Пилтдаунский человек — вероятно, самая известная и успешная фальсификация в истории науки. Беспокойное сообщество антропологов, разбитое на враждующие группки, познакомилось с ним 18 декабря 1912 года на собрании Геологического общества в Лондоне. Авантюра вызревала четыре года — с того момента, как блестящий археолог-любитель Чарльз Доусон наткнулся на несколько фрагментов человеческого черепа. Некий рабочий выкопал их в гравийном карьере в Пилтдауне, графство Сассекс. Доусон, который всегда верил, что Сассекская низменность хранит останки доисторических людей, тщательно просеял отвалы карьера и нашел другие фрагменты древних, покрытых пятнами, костей вместе с обработанным кремнем и останками животных. Обрадовавшись, он известил о находках друга, Артура Смита Вудворда, главного палеонтолога лондонского Музея естественной истории (тогда это еще было отделение Британского музея), и молодого француза, с которым сдружился во время раскопок в Сассексе. Это был не кто иной как отец Пьер Тейяр де Шарден, который спустя пятьдесят лет стал культовой фигурой в западноевропейской культуре: он выдвинул мистические концепции ноосферы и “точки Омега” и изложил их в книге “Феномен человека”, где попытался примирить учение Библии с теорией эволюции.

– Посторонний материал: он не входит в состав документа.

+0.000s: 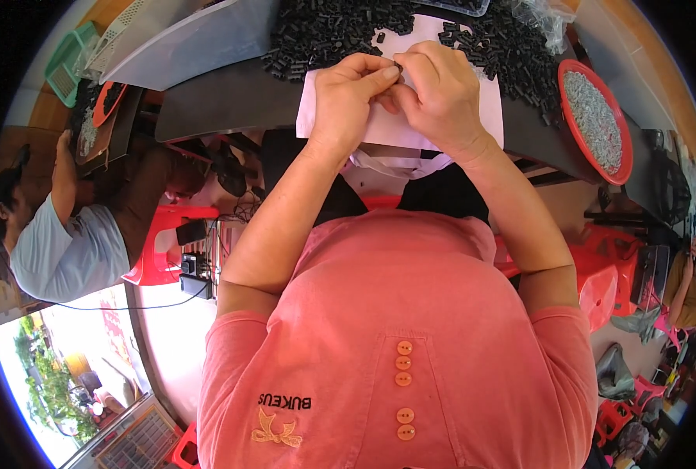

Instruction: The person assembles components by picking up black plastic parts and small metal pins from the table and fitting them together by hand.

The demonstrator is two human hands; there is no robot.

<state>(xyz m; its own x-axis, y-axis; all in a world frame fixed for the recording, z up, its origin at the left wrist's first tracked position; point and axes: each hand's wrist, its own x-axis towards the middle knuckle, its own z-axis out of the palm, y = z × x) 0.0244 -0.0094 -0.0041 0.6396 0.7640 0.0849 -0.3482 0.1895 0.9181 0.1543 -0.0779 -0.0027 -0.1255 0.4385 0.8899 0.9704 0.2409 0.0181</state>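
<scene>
Above a white sheet (410, 133) at the table's edge, my left hand (349, 100) and my right hand (439, 98) meet fingertip to fingertip. Both are closed in a pinch. Whatever sits between the fingers is tiny and mostly covered, so I cannot make out what it is. Just beyond them, a heap of small black tube-like parts (324, 35) spreads over the table, with more black parts (512, 59) to the right. One loose black part (381, 37) lies on the sheet near my left fingers.
A red round tray (628, 160) of small silvery pieces (594, 117) stands at the right. On the left are a large translucent bin (192, 47), a green basket (63, 70) and a smaller red tray (102, 117). Another person (67, 242) sits at a table there. Clear plastic bags (547, 19) lie at the far right.
</scene>
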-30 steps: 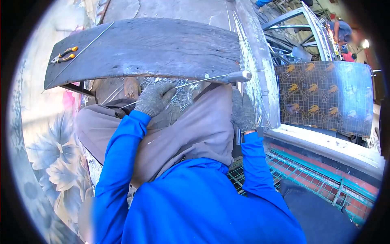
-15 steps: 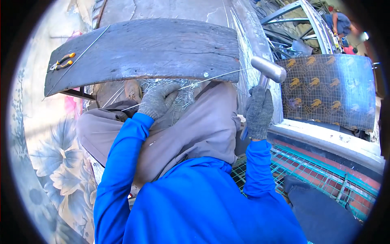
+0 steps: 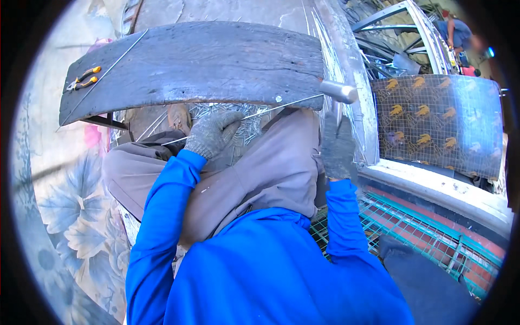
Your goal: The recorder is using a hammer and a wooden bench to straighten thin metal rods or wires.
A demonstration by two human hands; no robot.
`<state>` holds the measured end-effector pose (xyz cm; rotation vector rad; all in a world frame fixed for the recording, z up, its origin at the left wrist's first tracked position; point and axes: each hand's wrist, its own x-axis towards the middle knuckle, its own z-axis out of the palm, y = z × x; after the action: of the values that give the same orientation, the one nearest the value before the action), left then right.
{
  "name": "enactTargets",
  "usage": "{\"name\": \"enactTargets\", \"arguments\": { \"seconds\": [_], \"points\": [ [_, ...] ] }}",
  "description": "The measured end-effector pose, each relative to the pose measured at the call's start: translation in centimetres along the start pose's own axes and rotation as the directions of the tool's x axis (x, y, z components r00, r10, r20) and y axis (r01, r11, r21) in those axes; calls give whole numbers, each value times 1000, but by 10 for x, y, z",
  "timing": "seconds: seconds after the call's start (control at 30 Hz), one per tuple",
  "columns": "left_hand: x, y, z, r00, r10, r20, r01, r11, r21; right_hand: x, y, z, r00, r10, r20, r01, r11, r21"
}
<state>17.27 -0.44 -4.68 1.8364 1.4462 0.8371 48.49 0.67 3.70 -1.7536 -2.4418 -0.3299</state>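
Observation:
My left hand point(image 3: 214, 132), in a grey knit glove, is closed round a thin metal rod point(image 3: 271, 107). The rod slants up to the right, and its far end lies at the right end of a dark wooden bench point(image 3: 200, 59). A hammer point(image 3: 339, 91) with a silvery cylindrical head is gripped in my right hand point(image 3: 338, 146), gloved too and smeared by motion. Its head is at the bench's right end, by the rod's tip; whether they touch I cannot tell. Pliers point(image 3: 84, 79) with orange and black handles lie on the bench's left end, beside another thin rod point(image 3: 108, 71).
Many short cut metal pieces point(image 3: 250, 127) lie heaped below the bench's near edge. Long thin rods point(image 3: 325, 46) lie to its right. Further right are a dark patterned panel point(image 3: 433, 122), a green wire grid point(image 3: 422, 230) and a metal frame point(image 3: 428, 38). Another person point(image 3: 457, 33) bends over at the far right.
My right hand has swung the hammer slightly left and its head now lies over the bench's right end. My left hand keeps its hold on the rod, almost unmoved.

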Motion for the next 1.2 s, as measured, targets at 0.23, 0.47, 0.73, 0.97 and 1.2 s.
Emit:
{"name": "enactTargets", "arguments": {
  "seconds": [0.23, 0.47, 0.73, 0.97, 1.2],
  "points": [
    [-1, -6, 5, 999, -30, 18, 31, 998, -49, 16, 19, 8, 936, 195, 292, -254, 951, 178],
    [7, 0, 6, 990, -39, 137, 44, 998, -38, -7, 18, 51, 950, 184, 253, -229, 960, 160],
    [14, 5, 3, 986, -23, 167, 30, 999, -41, -10, 26, 52, 989, -141, 50, 130, 977, 168],
    [26, 5, 19, 989, -24, 146, 29, 999, -29, 15, -16, 6, 734, 495, 465, -639, 272, 719],
    [32, 11, 26, 990, -49, 130, 50, 999, -2, 11, 13, 44, 996, -76, -55, 86, 974, 209]
  ]
}}
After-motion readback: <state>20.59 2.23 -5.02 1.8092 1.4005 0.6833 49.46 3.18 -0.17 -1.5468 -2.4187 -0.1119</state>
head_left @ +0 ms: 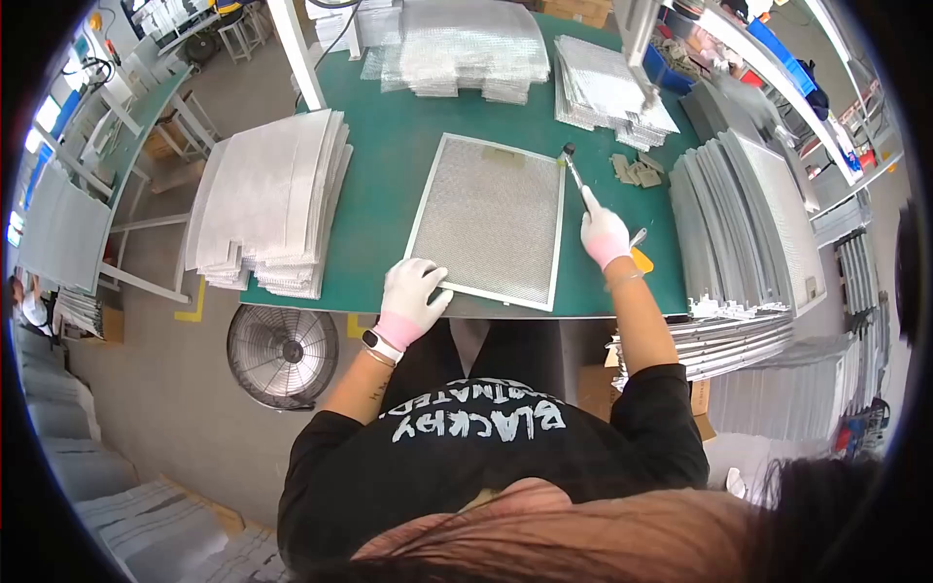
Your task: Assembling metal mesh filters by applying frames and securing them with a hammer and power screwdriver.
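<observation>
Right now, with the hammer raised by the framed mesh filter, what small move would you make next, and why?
Probably bring the small hammer down on the frame's upper right corner: the right hand holds its head just beside that corner, while the left hand presses the framed mesh filter flat on the green mat.

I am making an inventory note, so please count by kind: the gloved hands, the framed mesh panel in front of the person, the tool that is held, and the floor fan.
Gloved hands: 2 (left hand, right hand)
Framed mesh panel: 1
Small mallet-like tool: 1
Floor fan: 1
Total: 5
</observation>
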`<state>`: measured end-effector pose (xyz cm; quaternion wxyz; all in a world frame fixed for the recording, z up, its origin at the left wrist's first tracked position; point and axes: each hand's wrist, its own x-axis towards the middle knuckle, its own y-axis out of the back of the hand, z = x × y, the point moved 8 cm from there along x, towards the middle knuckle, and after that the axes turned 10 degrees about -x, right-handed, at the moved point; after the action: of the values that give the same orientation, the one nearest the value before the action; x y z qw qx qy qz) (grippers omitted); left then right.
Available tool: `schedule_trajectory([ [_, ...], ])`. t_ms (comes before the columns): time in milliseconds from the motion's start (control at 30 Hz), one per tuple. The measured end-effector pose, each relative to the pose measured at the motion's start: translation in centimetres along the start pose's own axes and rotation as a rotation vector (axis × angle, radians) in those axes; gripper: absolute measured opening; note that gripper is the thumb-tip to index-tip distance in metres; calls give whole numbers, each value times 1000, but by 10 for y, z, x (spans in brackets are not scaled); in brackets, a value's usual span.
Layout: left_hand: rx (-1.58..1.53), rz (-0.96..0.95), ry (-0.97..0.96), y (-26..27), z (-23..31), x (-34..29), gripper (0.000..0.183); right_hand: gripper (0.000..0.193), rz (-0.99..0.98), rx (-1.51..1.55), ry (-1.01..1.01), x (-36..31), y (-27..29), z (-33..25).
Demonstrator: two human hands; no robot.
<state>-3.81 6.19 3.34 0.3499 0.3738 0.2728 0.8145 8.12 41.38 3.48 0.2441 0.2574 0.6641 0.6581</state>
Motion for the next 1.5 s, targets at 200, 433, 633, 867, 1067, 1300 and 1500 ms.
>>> schedule_trajectory([
  [200, 28, -215, 49, -3, 15, -21, 31, 52, 74, -62, -125, 16, -2, 33],
  [433, 168, -345, -175, -17, 5, -143, 8, 63, 487, 57, 607, -48, 84, -70],
  [633, 56, -537, -269, -9, 18, -115, 15, 38, -202, 485, 505, -85, 67, -67],
  [867, 460, 649, -148, 275, -62, -49, 16, 44, 295, 822, -108, -241, 152, 134],
  [1067, 427, 342, 1146, 393, -339, -132, 96, 49, 1159, 1081, -443, -325, 240, 248],
  [1300, 618, 354, 930, 409, -303, -60, 61, 36, 884, 831, -392, -272, 251, 406],
  [1500, -89, 439, 284, 432, -150, -53, 43, 39, 647, 101, -645, -251, 265, 376],
])
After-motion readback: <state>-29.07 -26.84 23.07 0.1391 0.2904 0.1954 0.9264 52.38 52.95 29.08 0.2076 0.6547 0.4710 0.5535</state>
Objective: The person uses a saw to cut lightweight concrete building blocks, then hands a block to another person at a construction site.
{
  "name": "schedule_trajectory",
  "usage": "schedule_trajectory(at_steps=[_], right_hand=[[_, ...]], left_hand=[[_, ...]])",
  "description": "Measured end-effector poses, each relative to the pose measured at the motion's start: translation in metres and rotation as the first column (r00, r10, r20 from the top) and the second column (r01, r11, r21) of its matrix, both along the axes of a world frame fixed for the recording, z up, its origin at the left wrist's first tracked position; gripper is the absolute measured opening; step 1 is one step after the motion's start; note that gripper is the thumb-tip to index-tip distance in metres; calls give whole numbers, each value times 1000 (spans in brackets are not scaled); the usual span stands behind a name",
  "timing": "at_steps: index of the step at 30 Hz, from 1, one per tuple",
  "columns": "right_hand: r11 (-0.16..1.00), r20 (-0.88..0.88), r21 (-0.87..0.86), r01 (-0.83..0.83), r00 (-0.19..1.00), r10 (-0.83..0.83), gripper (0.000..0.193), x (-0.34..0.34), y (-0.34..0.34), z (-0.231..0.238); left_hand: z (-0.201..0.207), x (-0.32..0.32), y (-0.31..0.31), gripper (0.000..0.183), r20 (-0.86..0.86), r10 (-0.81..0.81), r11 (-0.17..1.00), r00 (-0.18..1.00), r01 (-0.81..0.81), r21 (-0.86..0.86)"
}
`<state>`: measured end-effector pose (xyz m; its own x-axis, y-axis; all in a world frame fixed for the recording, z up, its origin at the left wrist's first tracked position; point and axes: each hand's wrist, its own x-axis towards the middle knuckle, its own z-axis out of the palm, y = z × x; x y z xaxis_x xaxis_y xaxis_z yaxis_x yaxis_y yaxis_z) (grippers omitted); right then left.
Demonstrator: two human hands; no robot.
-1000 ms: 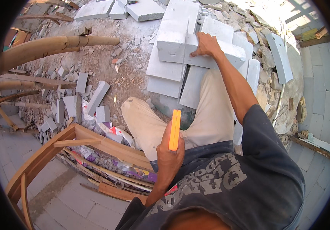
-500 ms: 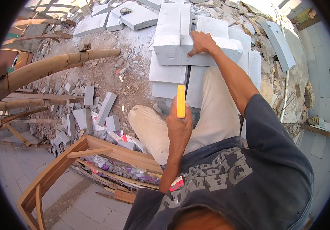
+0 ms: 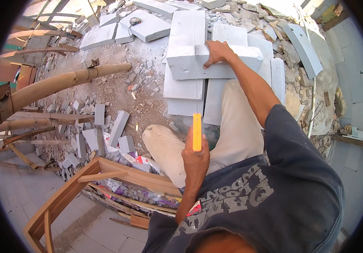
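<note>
My left hand (image 3: 195, 162) is wrapped round the yellow handle of a hand saw (image 3: 197, 133), low in front of my lap. The saw's thin blade, seen edge-on, points away from me and crosses a pale grey lightweight concrete block (image 3: 181, 65). How deep it sits in the block I cannot tell. That block lies crosswise on several flat blocks (image 3: 183, 88) stacked between and beyond my knees. On its top edge, right of the blade, my right hand (image 3: 219, 52) grips it, thumb over the near face and fingers over the top.
Bamboo poles (image 3: 63, 80) reach in from the left. Nearer me, a brown wooden frame (image 3: 67, 194) lies by offcuts (image 3: 93, 141) and litter. A tape measure (image 3: 135, 20) rests on a far slab (image 3: 149, 27). Rubble (image 3: 291, 50) and a leaning block (image 3: 303, 50) are at right.
The saw and my left hand have pulled back toward my body. My right hand keeps its hold on the block, and the whole view has shifted slightly.
</note>
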<state>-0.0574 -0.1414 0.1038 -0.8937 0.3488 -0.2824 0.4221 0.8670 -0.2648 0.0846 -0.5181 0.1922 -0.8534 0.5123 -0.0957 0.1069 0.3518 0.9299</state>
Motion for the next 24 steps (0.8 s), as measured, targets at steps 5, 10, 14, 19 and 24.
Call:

Тейяр де Шарден приехал в Сассекс учиться в иезуитском колледже. Он был, как и Доусон, археологом-любителем. Довольно скоро приятели обнаружили и другие сокровища, в частности обломки челюсти с двумя зубами, которая, как и череп, была испещрена пятнами. Челюсть на первый взгляд напоминала обезьянью, однако зубы были стерты, причем так, как у других доисторических черепов человека. Вскоре на свет появились и другие фрагменты черепов, а с ними и челюстные кости. Они, как заявили Доусон и Смит Вудворд, принадлежат древнейшему человеку — тому самому “пропущенному звену”, которое ученые так долго искали. Назвали древнейшего человека эоантропом, или “человеком зари”. Сообщение Доусона и Вудворда одни палеонтологи встретили с восторгом, другие — с недоверием, но в среде британской академической элиты восторги преобладали. Смит Вудворд и ведущие анатомы, Артур Кейт и Графтон Эллиот Смит, отбивали атаки скептиков с высокомерной язвительностью. В течение трех последующих лет все трое были посвящены в рыцари за свою выдающуюся работу: Британия искренне гордилась тем, что древнейший человек оказался англичанином.